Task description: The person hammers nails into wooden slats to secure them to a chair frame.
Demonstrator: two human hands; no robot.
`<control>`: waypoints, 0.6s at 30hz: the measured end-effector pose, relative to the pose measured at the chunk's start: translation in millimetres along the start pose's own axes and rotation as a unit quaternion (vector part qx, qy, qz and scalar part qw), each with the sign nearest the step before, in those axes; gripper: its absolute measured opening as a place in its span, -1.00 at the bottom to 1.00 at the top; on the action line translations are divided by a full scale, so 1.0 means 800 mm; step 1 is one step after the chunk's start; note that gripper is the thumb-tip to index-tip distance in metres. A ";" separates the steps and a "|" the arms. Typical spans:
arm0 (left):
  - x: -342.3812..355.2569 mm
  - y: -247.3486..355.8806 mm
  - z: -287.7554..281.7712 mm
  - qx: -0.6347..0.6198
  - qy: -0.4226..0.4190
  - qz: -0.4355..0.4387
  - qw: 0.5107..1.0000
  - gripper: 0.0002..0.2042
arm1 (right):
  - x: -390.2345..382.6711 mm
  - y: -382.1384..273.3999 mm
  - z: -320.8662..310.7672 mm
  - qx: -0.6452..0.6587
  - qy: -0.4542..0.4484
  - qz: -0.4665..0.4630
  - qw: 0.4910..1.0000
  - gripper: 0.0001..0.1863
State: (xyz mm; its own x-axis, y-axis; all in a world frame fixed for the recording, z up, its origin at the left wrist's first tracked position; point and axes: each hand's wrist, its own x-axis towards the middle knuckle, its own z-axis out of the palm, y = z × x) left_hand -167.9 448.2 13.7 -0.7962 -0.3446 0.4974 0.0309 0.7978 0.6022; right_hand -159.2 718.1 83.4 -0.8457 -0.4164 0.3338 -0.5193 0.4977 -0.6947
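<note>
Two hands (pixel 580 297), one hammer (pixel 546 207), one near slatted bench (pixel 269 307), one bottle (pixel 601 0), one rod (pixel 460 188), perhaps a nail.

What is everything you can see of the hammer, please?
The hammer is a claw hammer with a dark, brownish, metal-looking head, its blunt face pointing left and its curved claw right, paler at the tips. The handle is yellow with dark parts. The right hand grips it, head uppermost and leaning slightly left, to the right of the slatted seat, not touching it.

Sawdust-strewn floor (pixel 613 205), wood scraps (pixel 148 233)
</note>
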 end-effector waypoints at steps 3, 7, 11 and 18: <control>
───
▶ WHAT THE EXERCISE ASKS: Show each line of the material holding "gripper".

▶ RESPONSE TO THE TASK:
`<control>`: waypoints, 0.6s at 30hz: the measured end-effector pose, relative to the pose measured at the chunk's start: translation in millimetres along the start pose's own axes and rotation as a unit quaternion (vector part qx, qy, qz and scalar part qw), each with the sign nearest the step before, in those axes; gripper: its absolute measured opening as a place in its span, -1.00 at the bottom to 1.00 at the top; on the action line translations are divided by a full scale, so 1.0 means 800 mm; step 1 is one step after the chunk's start; note that gripper is the thumb-tip to index-tip distance in metres. A ";" separates the steps and a "|" the arms. Typical spans:
  - gripper: 0.0002..0.2042
  - gripper: 0.0001..0.1863

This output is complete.